_Assigned task_:
Look through the listing below and write out exactly the lines from the line with "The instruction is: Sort" to the line with "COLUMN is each", both included, and no others.
== Records for processing
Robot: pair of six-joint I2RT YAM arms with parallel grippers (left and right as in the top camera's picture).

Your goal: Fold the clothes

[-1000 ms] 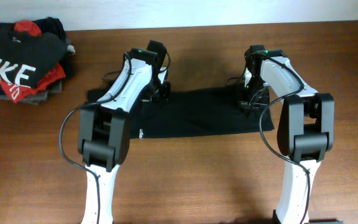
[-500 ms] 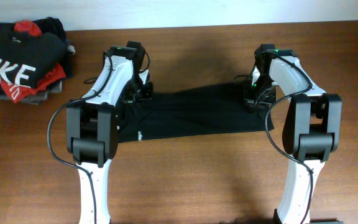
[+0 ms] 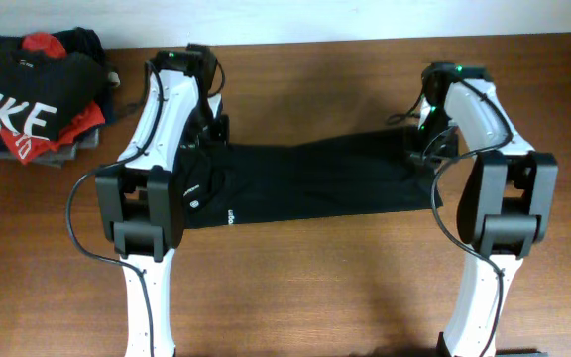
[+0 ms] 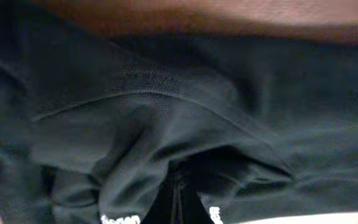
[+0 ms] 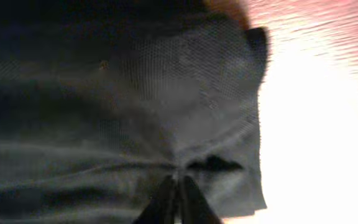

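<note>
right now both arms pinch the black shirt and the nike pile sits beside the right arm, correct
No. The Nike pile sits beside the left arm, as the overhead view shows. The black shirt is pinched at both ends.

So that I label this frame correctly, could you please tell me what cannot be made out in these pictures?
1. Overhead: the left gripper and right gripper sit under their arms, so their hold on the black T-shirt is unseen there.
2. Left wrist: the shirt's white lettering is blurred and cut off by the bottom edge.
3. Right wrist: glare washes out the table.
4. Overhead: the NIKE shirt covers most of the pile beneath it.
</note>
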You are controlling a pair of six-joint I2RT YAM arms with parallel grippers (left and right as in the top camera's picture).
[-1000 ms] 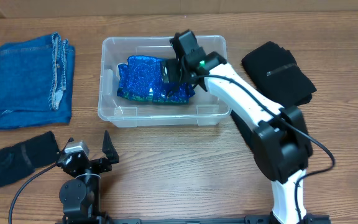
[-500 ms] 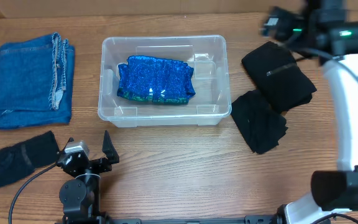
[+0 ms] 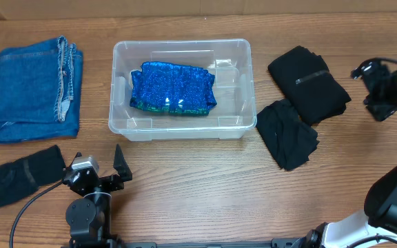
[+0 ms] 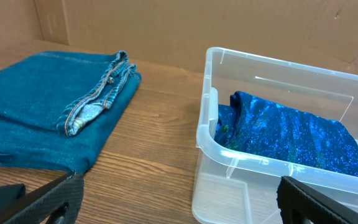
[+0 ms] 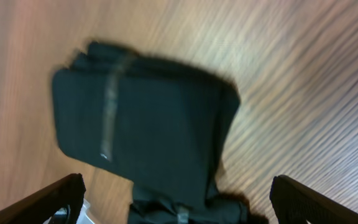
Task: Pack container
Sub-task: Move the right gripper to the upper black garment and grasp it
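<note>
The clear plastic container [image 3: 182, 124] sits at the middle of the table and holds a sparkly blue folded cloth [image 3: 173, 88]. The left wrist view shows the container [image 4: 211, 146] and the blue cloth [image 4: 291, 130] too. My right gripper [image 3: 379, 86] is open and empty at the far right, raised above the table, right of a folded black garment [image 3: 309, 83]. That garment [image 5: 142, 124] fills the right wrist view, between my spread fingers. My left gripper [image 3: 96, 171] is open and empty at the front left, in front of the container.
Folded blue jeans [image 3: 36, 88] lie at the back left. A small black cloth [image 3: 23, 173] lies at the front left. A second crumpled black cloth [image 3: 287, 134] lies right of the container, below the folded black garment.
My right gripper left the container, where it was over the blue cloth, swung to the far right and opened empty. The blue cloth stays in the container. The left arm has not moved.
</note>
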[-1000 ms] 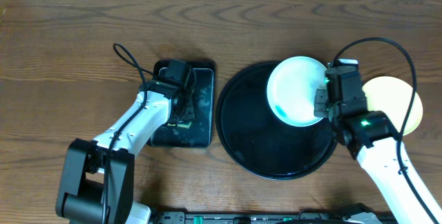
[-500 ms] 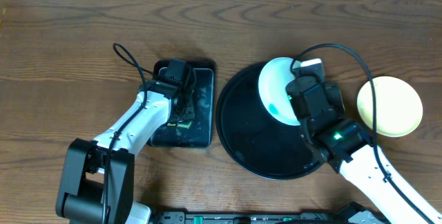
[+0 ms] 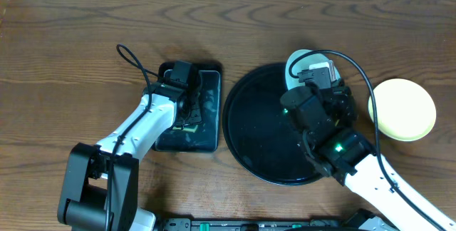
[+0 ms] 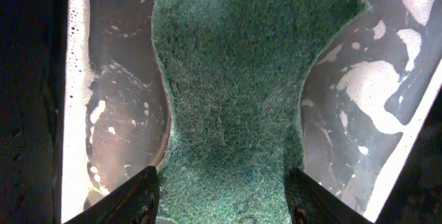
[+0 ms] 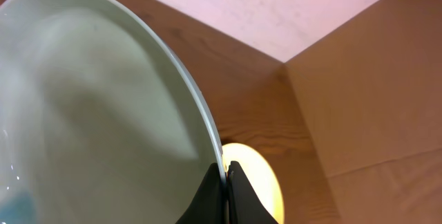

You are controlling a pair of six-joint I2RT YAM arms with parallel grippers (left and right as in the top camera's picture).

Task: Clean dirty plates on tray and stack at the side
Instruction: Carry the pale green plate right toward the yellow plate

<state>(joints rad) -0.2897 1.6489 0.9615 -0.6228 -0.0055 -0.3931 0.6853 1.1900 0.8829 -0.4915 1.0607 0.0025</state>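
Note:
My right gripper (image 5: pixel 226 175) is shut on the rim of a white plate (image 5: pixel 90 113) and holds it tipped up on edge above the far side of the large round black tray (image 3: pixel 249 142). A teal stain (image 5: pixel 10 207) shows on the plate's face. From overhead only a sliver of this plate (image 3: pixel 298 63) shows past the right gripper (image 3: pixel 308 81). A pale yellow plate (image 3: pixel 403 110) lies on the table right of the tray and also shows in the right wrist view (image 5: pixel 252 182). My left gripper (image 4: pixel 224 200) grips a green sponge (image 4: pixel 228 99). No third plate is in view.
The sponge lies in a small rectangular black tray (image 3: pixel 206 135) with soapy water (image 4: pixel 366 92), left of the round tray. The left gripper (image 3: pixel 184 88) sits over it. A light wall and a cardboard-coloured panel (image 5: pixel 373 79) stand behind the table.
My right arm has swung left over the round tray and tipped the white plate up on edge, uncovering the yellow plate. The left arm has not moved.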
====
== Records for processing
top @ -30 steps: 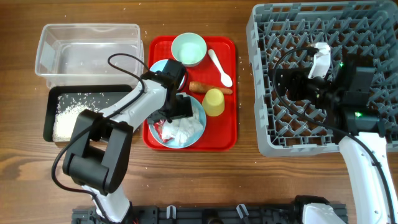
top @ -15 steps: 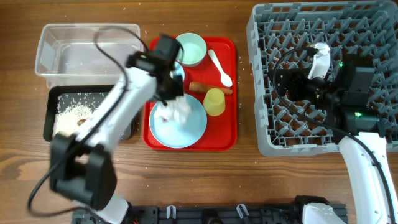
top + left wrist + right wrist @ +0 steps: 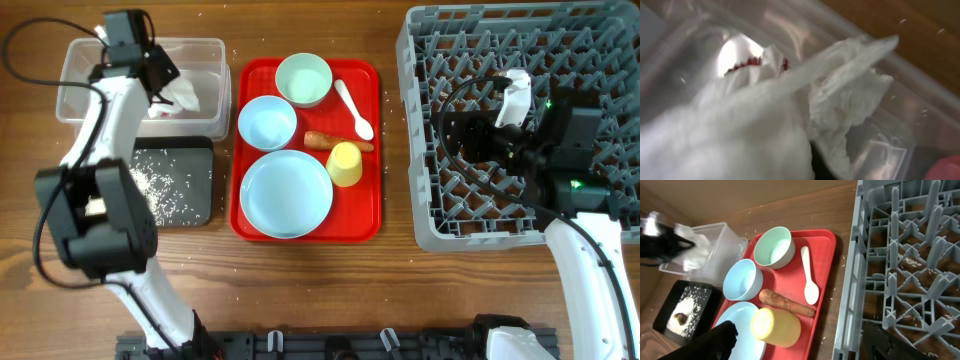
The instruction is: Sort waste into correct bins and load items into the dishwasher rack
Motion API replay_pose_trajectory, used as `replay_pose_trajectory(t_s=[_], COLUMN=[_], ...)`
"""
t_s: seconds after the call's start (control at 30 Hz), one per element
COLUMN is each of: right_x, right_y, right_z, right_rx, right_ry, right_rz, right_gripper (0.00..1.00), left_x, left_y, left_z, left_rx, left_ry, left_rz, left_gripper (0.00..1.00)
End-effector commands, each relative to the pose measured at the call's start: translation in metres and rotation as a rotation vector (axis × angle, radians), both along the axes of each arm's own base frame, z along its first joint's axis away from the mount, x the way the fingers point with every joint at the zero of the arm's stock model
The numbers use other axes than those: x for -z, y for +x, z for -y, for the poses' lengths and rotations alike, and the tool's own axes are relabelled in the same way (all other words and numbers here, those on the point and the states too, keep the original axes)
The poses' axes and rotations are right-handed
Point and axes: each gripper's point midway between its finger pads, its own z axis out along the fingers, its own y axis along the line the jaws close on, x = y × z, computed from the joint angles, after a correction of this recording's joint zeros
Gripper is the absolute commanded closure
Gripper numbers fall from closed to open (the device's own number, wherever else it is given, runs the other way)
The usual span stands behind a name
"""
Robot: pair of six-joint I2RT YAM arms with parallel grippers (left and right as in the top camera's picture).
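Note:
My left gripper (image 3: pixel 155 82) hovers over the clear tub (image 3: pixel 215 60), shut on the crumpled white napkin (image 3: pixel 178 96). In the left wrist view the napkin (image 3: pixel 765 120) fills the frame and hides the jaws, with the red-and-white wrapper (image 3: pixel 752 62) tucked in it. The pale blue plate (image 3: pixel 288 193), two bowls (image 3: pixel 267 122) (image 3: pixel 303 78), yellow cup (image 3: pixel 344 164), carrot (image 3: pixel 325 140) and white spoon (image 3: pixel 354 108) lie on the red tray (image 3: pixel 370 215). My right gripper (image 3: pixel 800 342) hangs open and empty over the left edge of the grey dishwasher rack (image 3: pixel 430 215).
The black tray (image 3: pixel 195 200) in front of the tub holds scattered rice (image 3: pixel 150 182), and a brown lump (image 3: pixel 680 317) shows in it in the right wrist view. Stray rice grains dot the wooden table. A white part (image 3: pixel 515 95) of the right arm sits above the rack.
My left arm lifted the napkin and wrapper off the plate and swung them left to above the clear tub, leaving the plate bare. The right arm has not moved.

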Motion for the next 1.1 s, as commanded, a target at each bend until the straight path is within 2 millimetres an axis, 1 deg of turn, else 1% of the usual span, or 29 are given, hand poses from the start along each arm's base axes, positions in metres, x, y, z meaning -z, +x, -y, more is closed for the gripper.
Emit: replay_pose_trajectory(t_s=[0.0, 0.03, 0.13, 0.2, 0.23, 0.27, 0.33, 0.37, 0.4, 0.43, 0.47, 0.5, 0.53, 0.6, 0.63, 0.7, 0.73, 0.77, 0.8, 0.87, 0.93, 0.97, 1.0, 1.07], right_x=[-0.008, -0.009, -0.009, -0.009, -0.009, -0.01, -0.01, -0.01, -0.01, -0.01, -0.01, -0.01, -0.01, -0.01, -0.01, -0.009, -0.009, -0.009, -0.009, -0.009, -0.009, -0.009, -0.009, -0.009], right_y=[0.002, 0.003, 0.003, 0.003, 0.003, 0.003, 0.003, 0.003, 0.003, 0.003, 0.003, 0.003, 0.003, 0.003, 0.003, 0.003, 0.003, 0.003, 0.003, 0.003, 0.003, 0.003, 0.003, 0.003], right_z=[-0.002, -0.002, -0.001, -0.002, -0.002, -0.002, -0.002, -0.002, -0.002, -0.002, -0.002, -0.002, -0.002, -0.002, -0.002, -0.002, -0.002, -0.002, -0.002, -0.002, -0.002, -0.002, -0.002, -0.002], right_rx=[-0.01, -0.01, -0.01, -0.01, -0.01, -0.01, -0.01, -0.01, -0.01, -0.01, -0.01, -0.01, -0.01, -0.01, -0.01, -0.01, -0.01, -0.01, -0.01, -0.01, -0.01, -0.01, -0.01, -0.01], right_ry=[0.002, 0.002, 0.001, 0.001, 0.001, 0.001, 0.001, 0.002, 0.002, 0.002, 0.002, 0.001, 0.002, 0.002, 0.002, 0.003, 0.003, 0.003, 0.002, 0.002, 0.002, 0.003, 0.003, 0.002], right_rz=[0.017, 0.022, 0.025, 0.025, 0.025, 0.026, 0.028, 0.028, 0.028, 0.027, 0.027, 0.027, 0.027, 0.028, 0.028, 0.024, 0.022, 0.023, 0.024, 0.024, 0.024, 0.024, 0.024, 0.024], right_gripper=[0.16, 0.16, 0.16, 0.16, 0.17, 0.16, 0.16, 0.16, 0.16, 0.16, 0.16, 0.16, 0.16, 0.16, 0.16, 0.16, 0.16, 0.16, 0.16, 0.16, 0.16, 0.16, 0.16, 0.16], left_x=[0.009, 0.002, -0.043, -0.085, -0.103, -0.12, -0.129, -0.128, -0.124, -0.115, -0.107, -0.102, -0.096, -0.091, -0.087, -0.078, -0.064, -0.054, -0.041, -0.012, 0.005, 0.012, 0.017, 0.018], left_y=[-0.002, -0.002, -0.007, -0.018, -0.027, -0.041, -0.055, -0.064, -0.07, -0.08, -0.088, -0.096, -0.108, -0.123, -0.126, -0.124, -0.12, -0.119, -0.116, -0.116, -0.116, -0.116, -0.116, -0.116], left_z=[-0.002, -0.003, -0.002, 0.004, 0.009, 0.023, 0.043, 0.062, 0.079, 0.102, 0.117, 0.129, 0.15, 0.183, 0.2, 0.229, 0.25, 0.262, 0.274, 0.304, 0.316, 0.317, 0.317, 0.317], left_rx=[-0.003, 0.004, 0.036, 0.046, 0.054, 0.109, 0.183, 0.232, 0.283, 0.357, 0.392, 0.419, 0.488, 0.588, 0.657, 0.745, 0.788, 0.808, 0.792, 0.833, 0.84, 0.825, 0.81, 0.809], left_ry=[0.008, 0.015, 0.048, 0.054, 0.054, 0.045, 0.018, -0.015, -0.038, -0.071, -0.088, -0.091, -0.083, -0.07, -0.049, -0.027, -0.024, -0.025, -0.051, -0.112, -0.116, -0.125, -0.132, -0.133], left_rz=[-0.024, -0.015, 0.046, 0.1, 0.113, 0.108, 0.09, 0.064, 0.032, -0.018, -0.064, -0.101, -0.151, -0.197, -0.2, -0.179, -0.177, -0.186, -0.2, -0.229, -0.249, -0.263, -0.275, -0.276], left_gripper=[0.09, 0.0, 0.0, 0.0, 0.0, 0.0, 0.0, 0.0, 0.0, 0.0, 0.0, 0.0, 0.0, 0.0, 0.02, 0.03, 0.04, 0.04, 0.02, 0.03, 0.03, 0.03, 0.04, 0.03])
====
_Task solution_:
The instruction is: Sort waste into correct bins and load items into the dishwasher rack
Motion API replay_pose_trajectory, used as `replay_pose_trajectory(t_s=[_], COLUMN=[_], ...)`
"""
t_s: seconds after the call's start (control at 30 Hz), one per element
COLUMN is each of: right_x, right_y, right_z, right_rx, right_ry, right_rz, right_gripper (0.00..1.00), left_x, left_y, left_z, left_rx, left_ry, left_rz, left_gripper (0.00..1.00)

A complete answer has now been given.